Dans son ouvrage sur l'histoire du comté de la Marche[24], Joullietton rapporte que le château de Crozant aurait été pris par les catholiques en 1588, ce qui aurait occasionné la ruine d'une tour. À partir de 1606, le château paraît déjà servir de carrière aux habitants des alentours. Un procès-verbal de 1640, établi par l'intendant du roi à Moulins, Le Voyer d'Argenson, constate que l'ensemble féodal est en triste état. Les vestiges de la place forte, qui appartiennent à la Couronne depuis la confiscation des biens du connétable de Bourbon en 1527, sont alors acquises par Gabriel Foucauld de Saint-Germain Beaupré, gouverneur de la Marche.

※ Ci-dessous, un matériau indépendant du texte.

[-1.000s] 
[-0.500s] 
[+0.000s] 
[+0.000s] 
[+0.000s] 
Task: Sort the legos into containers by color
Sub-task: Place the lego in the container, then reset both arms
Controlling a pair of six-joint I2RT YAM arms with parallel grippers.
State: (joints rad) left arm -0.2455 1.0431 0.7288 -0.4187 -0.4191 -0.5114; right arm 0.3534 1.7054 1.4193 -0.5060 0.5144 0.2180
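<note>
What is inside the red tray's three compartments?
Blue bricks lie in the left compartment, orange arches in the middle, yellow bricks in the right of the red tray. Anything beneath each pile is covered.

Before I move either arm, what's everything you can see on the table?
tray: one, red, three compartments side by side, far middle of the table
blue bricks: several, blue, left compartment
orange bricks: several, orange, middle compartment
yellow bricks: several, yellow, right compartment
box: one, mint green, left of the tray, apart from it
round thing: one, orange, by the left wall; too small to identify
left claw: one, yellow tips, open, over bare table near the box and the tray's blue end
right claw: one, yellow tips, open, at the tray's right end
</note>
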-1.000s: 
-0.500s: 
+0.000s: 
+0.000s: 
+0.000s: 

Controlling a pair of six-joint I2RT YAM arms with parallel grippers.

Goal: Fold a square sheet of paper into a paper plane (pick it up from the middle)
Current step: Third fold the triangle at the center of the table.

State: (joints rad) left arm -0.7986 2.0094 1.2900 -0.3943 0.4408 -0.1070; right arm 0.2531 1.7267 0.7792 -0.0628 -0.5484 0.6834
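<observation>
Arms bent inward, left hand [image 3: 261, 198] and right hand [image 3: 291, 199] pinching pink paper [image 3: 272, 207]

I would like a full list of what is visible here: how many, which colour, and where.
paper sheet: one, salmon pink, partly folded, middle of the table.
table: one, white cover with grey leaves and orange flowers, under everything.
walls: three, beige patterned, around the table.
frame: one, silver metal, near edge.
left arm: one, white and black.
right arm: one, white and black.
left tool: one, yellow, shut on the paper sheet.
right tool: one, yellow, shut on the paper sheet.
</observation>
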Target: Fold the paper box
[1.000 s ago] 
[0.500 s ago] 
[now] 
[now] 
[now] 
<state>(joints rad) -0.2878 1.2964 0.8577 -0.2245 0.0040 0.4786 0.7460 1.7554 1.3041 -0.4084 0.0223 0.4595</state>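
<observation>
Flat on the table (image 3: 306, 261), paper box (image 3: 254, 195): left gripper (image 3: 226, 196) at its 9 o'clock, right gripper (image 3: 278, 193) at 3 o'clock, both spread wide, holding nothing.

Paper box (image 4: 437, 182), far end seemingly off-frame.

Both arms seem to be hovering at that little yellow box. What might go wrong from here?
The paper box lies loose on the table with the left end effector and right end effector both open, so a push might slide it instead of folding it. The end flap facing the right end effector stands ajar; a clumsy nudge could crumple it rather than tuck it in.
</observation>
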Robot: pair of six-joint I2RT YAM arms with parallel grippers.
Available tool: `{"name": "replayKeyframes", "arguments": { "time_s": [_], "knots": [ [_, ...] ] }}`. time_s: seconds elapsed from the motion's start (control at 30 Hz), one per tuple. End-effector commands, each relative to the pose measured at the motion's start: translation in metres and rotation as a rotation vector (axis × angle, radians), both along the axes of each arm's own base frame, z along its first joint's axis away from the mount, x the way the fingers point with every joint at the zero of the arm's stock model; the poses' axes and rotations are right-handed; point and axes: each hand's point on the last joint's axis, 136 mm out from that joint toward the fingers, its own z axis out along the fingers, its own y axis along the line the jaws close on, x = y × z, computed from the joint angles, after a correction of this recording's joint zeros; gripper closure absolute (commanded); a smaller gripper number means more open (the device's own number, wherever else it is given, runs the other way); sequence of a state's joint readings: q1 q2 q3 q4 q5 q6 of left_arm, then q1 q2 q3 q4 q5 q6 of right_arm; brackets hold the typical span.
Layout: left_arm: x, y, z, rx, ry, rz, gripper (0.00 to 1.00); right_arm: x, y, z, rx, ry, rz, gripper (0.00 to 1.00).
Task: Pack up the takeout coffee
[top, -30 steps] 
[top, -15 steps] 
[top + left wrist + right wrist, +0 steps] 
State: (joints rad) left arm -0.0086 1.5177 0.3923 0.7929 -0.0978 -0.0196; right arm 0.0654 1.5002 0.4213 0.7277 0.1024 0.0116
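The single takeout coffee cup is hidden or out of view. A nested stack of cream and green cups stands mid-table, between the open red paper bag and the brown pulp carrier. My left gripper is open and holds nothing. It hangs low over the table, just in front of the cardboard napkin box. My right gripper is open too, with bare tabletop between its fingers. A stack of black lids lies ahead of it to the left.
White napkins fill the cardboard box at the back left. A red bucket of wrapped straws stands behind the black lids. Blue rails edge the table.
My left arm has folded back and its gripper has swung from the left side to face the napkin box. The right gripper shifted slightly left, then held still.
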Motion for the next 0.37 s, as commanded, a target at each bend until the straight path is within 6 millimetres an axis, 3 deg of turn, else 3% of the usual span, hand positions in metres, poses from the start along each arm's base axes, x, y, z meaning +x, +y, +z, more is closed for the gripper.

Les ruines de la citadelle couvrent une bonne partie de l'éperon rocheux : plusieurs enceintes successives, un donjon carré du XVe siècle et deux tours XIIIe siècle, auxquels s'ajoutent une chapelle et la « tour de l'eau » qui permettait d'aller chercher l'eau à la rivière tout en restant à couvert.

George Sand visita le site de Crozant en compagnie de Chopin, à l'issue d'un périple difficile dans des routes qui n'en étaient pas.

À l'issue de longues négociations conduites par le maire de Crozant, Jean Parlebas, ces ruines ont été acquises il y a quelques années par la commune. Un important programme de réhabilitation a été entrepris, grâce à des financements de l'État, du conseil régional, du conseil général et de la commune en vue de la réouverture du site au public au terme des travaux.

Une bande dessinée, Les Aigles décapitées, raconte l'histoire imaginaire de Hugues, seigneur de Crozenc. Le premier tome figure un dessin du château qui est une belle et plausible reconstitution, si ce n'est qu'il a été dessiné inversé (gauche/droite) par rapport à la réalité !

Les pierres des murs font écho à celles des parois rocheuses de la vallée et disent les légendes des lieux : celle du Rocher des fileuses où chaque année se déroulait un concours entre les jeunes villageoises, la plus habile devant filer son brin de laine de telle sorte qu'il touchât l'eau le premier, 80 mètres plus bas ; celle encore du diable qui a construit en une nuit le Pont Charraud à la suite du pacte établi avec un homme qui n'a pas voulu être le premier fagot qu'il aurait lié le matin : il est venu au rendez-vous tout nu.

À partir du XIXe siècle, le site de Crozant inspire de nombreux peintres.

Armand Guillaumin (1841-1927), qui a eu la chance de gagner le gros lot de la Loterie nationale (1891), est désormais débarrassé de tout souci matériel et peut se consacrer entièrement à la peinture. En 1893, il choisit Crozant comme résidence de prédilection. D'autres peintres l'ont précédé, tel Paul Castans (1823-1892), d'autres vont suivre leur exemple. Ils donneront naissance à l'École de Crozant, école sans maître, qui n'est rien d'autre qu'une commode appellation, imaginée ultérieurement, pour désigner tous ceux qui ont trouvé l'inspiration sur les rives de la Creuse. Parmi eux : Ernest Josephson (1851-1906), Pierre Ballue (1855-1928), Fernand Maillaud (1862-1948), Paul Madeline, Clémentine Ballot (1880-1924), la dynastie des Leloir et plus particulièrement Maurice Leloir (1853-1940), le Suédois Walter Oetten (1897-1972), Solange Christauflour (1899-1952), etc. L'abbé Laurent Guétal y fait la connaissance en 1855 d'un autre peintre, Ernest Victor Hareux. Non loin de l'église de Crozant, se trouve un buste en bronze de Guillaumin.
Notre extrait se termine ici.